# [PROBLEM TO SOLVE]
Every line of the material below should be output exactly as written, with the images skipped.

# [DATA SEGMENT]
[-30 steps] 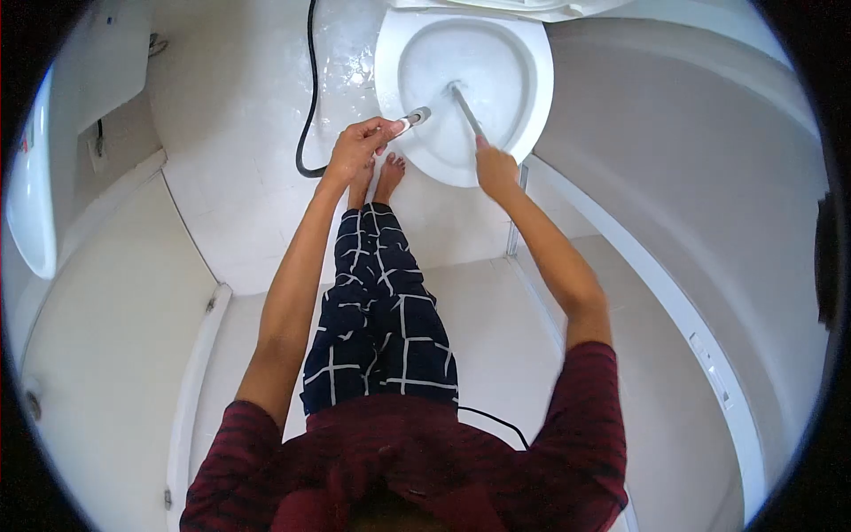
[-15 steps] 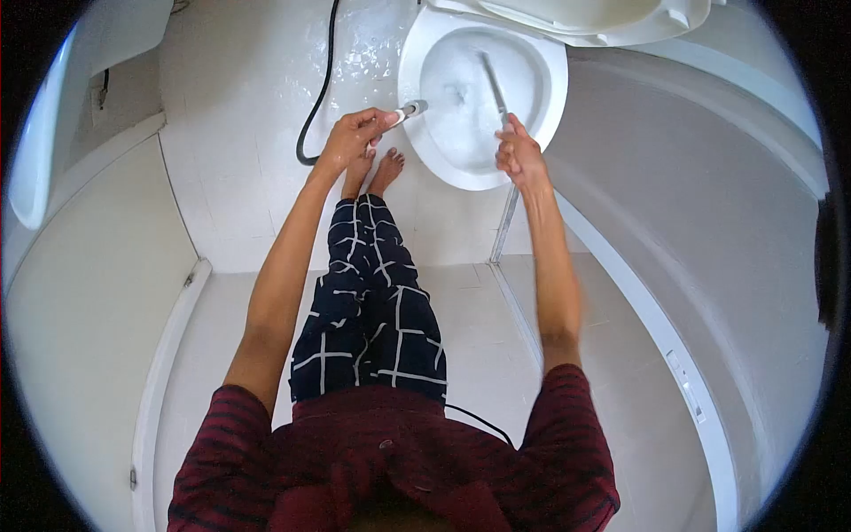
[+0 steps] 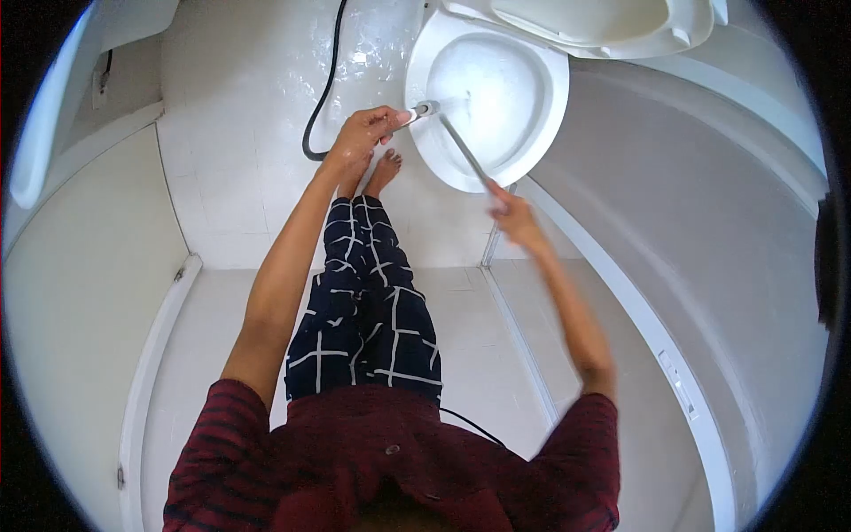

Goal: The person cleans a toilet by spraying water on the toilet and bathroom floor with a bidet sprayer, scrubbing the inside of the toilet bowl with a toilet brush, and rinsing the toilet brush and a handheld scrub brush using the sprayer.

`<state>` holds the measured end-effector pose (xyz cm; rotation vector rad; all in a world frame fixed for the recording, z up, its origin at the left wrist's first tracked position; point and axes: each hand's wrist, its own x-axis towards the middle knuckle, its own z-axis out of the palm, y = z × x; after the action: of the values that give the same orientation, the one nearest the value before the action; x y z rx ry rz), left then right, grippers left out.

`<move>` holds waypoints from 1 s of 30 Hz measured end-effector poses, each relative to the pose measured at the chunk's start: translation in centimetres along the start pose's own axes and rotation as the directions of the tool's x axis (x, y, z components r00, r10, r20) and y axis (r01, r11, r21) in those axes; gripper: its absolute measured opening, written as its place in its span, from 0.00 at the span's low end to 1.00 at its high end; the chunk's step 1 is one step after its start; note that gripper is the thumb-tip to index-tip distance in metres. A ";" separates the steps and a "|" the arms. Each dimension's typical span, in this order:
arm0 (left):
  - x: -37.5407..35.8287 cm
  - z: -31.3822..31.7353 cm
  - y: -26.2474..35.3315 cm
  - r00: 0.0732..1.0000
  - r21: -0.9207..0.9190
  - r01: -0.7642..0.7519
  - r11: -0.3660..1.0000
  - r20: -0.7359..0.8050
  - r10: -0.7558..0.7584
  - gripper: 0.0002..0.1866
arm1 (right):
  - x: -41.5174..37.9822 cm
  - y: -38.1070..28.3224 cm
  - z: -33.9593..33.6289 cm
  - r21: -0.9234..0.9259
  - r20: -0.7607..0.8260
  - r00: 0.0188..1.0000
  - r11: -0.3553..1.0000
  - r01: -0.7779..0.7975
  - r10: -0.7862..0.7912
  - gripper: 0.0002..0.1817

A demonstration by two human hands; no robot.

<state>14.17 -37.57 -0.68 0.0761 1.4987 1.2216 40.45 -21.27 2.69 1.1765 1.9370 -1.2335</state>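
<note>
The brush (image 3: 463, 149) in your right hand (image 3: 512, 215) runs on a slant, its long handle rising from your fist up and to the left into the toilet bowl (image 3: 542, 115). Its far end points toward the near-left inner wall of the bowl, where it meets the spray. The brush head is hard to make out against the white water and foam. Your right hand is blurred but closed around the handle's lower end, just outside the bowl's front rim. Your left hand (image 3: 363, 137) grips the sprayer (image 3: 420, 111), whose short body lies nearly level, nozzle pointing right over the rim. Its black hose (image 3: 321, 97) curves away beyond that hand and is cut off at the top.
</note>
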 end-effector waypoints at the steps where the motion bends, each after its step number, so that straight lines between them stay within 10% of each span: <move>1: -0.4 0.4 0.7 1.000 0.010 0.008 1.000 0.010 -0.008 0.15 | 1.2 4.7 -3.5 -0.169 -0.001 1.000 0.985 0.020 -0.021 0.11; 3: -0.4 1.0 0.3 1.000 0.070 0.012 0.997 0.009 -0.013 0.16 | 9.0 17.1 -13.3 -0.447 0.052 0.994 0.888 0.110 -0.097 0.10; 5: 0.0 1.5 0.1 1.000 0.110 0.010 0.994 -0.011 -0.009 0.17 | 7.5 7.2 -18.0 -0.619 -0.090 0.992 0.785 0.013 -0.087 0.19; 7: -0.3 1.9 -1.0 1.000 0.127 0.028 0.991 -0.011 -0.027 0.18 | 2.7 -0.1 -13.5 -0.918 -0.185 0.978 0.373 -0.138 -0.094 0.19; 9: 0.4 1.7 -2.3 0.999 0.115 0.023 0.993 -0.036 -0.019 0.18 | 0.5 5.2 -9.7 -0.954 -0.162 0.984 0.265 -0.138 -0.070 0.27; 13: 0.6 1.8 -2.1 0.999 0.174 0.038 0.984 0.000 -0.038 0.20 | 0.6 5.3 -13.9 -0.971 0.058 0.971 0.212 0.108 -0.233 0.28; 19: 0.3 5.2 -2.9 0.985 0.058 -0.033 0.998 0.170 0.022 0.22 | -0.5 -2.2 -12.0 -1.000 -0.010 0.997 -0.022 -0.008 0.076 0.20; 23: 0.6 6.7 -3.2 0.968 0.073 0.035 0.997 0.247 -0.052 0.24 | 2.3 -6.1 -16.4 -0.965 0.034 0.998 0.260 0.019 0.051 0.11; 26: 1.2 7.8 -3.1 0.963 -0.016 0.074 0.997 0.260 -0.067 0.24 | 2.8 -6.9 -13.2 -0.998 -0.053 0.995 -0.039 -0.056 -0.082 0.09; 28: 1.1 7.5 -3.6 0.964 -0.044 0.089 0.995 0.255 -0.075 0.23 | 2.7 -7.3 -11.2 -0.994 0.048 0.995 -0.098 0.056 0.086 0.11; 30: 1.0 7.3 -3.3 0.968 -0.035 0.106 0.994 0.234 -0.095 0.23 | 2.9 -6.8 -13.4 -0.984 0.179 0.981 -0.001 0.179 -0.071 0.14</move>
<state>21.16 -33.89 -2.39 0.1069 1.2551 1.1253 33.07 -9.40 8.89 0.0804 2.0876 0.3416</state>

# [TASK SOLUTION]
[-30 steps] 
[-15 steps] 
[+0 steps] 

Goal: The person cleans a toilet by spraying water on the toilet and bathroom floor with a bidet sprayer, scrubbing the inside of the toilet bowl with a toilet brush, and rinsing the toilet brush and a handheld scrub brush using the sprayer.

`<state>` holds the measured end-effector pose (xyz cm; rotation vector rad; all in a world frame fixed for the recording, z up, its origin at the left wrist's first tracked position; point and axes: each hand's wrist, its own x-axis towards the middle knuckle, its own z-axis out of the palm, y = z × x; after the action: of the values that give the same orientation, the one nearest the value before the action; x y z rx ry rz), left then right, grippers left out.

`<move>` holds waypoints from 1 s of 30 Hz measured end-effector poses, each relative to the pose measured at the chunk's start: translation in centimetres along the start pose's own axes and rotation as the directions of the tool's x axis (x, y, z components r00, r10, r20) and y axis (r01, r11, r21) in those axes; gripper: its absolute measured opening, written as its place in its span, from 0.00 at the span's low end to 1.00 at its high end; the chunk's step 1 is one step after its start; note that gripper is the thumb-tip to index-tip distance in metres. A ";" separates the steps and a "|" the arms. Each dimension's typical span, in this order:
arm0 (left):
  - x: -37.5407..35.8287 cm
  - z: -31.3822..31.7353 cm
  - y: -26.2474..35.3315 cm
  - r00: 0.0732..1.0000
  - r21: -0.9207..0.9190
  - r01: -0.7642..0.7519
  - r11: -0.3660..1.0000
  - r20: -0.7359..0.8050
  - r10: -0.7558..0.7584
  - gripper: 0.0002..0.1866
arm1 (right):
  - x: -41.5174..37.9822 cm
  - y: -38.1070..28.3224 cm
  - z: -33.9593..33.6289 cm
  - r21: -0.9234..0.9259
  - r20: -0.7607..0.8260
  - r00: 0.0188..1.0000
  - r11: -0.3553..1.0000
  - r01: -0.7779..0.7975
  - r10: -0.7862..0.7912
  - gripper: 0.0002..0.1817

A demonstration by two human hands; no robot.

<state>14.17 -37.57 -0.68 0.0761 1.4987 1.2216 40.45 -21.27 2.69 1.1765 1.9370 -1.2335</state>
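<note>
The brush (image 3: 463, 149) in your right hand (image 3: 512, 215) runs on a slant, its long handle rising from your fist up and to the left into the toilet bowl (image 3: 542, 115). Its far end points toward the near-left inner wall of the bowl, where it meets the spray. The brush head is hard to make out against the white water and foam. Your right hand is blurred but closed around the handle's lower end, just outside the bowl's front rim. Your left hand (image 3: 363, 137) grips the sprayer (image 3: 420, 111), whose short body lies nearly level, nozzle pointing right over the rim. Its black hose (image 3: 321, 97) curves away beyond that hand and is cut off at the top.
</note>
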 end-effector waypoints at the steps where the motion bends, each after its step number, so that straight lines between them stay within 10% of each span: <move>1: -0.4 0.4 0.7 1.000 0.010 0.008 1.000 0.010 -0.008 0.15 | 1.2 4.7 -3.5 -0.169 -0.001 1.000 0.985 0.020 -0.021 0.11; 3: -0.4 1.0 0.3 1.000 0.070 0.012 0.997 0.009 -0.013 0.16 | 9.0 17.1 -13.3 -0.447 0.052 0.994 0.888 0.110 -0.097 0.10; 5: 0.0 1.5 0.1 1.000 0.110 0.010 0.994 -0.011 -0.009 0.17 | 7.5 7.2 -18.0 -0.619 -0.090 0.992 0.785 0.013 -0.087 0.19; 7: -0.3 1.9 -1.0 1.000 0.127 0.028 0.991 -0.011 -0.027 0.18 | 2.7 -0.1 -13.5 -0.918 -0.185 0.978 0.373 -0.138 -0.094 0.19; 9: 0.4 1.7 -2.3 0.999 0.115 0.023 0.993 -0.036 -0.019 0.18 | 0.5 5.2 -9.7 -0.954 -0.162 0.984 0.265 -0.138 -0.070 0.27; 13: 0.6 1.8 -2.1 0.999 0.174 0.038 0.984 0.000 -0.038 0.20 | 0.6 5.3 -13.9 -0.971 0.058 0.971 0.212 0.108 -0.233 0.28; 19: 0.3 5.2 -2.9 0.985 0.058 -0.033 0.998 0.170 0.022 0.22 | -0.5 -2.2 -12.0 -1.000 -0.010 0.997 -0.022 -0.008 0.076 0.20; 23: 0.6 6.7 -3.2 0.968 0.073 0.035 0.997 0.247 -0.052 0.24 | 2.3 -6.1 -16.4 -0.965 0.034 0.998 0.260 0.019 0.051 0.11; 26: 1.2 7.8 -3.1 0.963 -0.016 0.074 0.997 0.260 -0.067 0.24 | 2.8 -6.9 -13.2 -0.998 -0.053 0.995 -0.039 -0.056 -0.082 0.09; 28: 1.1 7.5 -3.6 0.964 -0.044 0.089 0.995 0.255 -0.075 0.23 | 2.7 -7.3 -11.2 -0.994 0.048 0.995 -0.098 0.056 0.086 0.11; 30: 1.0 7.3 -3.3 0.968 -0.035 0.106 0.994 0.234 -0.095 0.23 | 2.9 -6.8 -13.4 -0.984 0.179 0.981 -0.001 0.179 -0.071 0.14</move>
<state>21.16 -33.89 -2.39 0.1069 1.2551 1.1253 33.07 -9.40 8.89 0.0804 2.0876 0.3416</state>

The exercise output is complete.